**** DATA PROVIDED ****

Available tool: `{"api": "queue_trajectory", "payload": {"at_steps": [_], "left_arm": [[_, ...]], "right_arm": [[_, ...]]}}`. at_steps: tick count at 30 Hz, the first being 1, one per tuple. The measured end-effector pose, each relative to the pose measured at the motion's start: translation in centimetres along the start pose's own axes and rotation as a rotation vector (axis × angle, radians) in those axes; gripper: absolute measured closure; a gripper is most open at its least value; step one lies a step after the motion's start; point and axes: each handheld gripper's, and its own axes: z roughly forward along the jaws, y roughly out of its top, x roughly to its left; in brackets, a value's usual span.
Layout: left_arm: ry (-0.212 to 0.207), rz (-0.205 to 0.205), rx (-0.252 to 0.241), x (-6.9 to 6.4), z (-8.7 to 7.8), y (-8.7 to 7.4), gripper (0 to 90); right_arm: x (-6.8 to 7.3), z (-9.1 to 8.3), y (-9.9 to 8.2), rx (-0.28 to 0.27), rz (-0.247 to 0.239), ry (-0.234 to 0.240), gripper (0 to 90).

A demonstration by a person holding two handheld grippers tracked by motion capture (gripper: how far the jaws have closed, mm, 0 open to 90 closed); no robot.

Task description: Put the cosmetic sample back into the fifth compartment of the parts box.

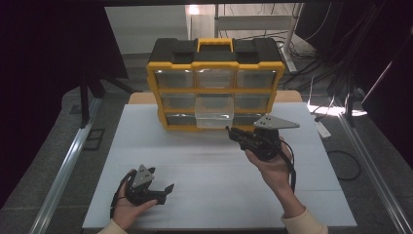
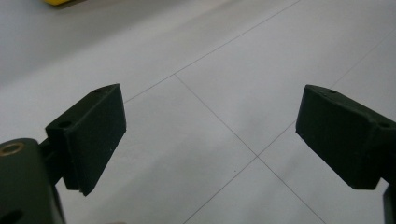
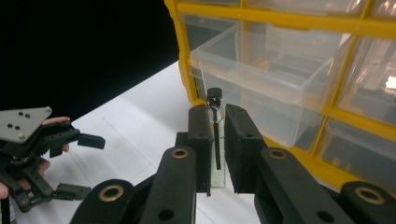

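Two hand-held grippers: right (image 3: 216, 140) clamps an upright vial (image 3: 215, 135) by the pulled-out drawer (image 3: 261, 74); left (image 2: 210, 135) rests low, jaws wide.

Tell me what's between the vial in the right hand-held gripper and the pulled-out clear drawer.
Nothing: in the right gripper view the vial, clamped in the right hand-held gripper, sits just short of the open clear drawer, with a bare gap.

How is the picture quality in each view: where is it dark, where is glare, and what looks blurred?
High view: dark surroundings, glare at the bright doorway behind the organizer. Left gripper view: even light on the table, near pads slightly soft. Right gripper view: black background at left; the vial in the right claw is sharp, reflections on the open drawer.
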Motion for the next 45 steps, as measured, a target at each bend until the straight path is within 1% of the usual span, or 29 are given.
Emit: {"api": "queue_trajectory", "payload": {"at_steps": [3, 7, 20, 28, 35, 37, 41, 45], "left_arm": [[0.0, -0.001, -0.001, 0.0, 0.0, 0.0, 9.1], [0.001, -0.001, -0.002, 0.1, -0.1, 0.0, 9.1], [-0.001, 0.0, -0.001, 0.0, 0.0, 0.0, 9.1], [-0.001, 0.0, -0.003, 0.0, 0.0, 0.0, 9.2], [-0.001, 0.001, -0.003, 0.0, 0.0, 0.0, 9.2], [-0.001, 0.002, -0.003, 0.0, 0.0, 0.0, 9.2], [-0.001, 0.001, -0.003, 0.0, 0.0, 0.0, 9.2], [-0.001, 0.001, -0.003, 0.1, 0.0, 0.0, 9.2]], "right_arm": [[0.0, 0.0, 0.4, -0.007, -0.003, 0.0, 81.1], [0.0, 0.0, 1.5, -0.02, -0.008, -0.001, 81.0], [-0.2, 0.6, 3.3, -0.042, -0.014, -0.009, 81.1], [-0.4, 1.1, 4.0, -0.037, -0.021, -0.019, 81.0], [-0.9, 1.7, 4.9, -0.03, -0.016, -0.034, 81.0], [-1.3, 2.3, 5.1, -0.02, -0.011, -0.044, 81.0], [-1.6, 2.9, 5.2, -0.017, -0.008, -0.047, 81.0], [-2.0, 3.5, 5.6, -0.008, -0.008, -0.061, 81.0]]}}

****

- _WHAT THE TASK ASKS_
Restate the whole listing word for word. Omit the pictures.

- _ANSWER SPACE_
Available tool: `{"api": "queue_trajectory", "payload": {"at_steps": [_], "left_arm": [[_, ...]], "right_arm": [[_, ...]]}}`. at_steps: tick count at 30 Hz, the first being 1, one per tuple. The measured end-effector pose, each relative to the pose measured at the motion's start: translation in centimetres along the start pose's own axes and rotation as a rotation vector (axis × angle, radians) in those axes; gripper: absolute measured closure; a gripper is most open at its least value; step one lies a step after the motion's start; point and axes: each handheld gripper's, and its own axes: z roughly forward along the jaws, y roughly out of its top, x roughly to its left; in brackets, a value's usual span.
Layout: left_arm: ry (-0.212 to 0.207), rz (-0.205 to 0.205), rx (-0.252 to 0.241), x (-6.9 to 6.4), z (-8.7 to 7.8), y (-8.7 to 7.4), gripper (0 to 90); right_arm: x (-6.8 to 7.3), z (-9.1 to 8.3), y (-9.9 to 8.2), rx (-0.28 to 0.27), rz (-0.247 to 0.239), ry (-0.234 to 0.240), gripper (0 to 90).

A demonstration by a person holding two handheld grippers tracked by motion capture (gripper: how far the jaws have closed, mm, 0 open to 90 closed); no robot.

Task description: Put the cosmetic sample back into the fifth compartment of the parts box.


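Two hand-held grippers: right (image 3: 216, 140) clamps an upright vial (image 3: 215, 135) by the pulled-out drawer (image 3: 261, 74); left (image 2: 210, 135) rests low, jaws wide.

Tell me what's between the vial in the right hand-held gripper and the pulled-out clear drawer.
Nothing: in the right gripper view the vial, clamped in the right hand-held gripper, sits just short of the open clear drawer, with a bare gap.

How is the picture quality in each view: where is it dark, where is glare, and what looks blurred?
High view: dark surroundings, glare at the bright doorway behind the organizer. Left gripper view: even light on the table, near pads slightly soft. Right gripper view: black background at left; the vial in the right claw is sharp, reflections on the open drawer.
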Motion for the next 45 steps, as measured, a target at each bend until the straight path is within 1% of the usual span, or 29 are given.
Emit: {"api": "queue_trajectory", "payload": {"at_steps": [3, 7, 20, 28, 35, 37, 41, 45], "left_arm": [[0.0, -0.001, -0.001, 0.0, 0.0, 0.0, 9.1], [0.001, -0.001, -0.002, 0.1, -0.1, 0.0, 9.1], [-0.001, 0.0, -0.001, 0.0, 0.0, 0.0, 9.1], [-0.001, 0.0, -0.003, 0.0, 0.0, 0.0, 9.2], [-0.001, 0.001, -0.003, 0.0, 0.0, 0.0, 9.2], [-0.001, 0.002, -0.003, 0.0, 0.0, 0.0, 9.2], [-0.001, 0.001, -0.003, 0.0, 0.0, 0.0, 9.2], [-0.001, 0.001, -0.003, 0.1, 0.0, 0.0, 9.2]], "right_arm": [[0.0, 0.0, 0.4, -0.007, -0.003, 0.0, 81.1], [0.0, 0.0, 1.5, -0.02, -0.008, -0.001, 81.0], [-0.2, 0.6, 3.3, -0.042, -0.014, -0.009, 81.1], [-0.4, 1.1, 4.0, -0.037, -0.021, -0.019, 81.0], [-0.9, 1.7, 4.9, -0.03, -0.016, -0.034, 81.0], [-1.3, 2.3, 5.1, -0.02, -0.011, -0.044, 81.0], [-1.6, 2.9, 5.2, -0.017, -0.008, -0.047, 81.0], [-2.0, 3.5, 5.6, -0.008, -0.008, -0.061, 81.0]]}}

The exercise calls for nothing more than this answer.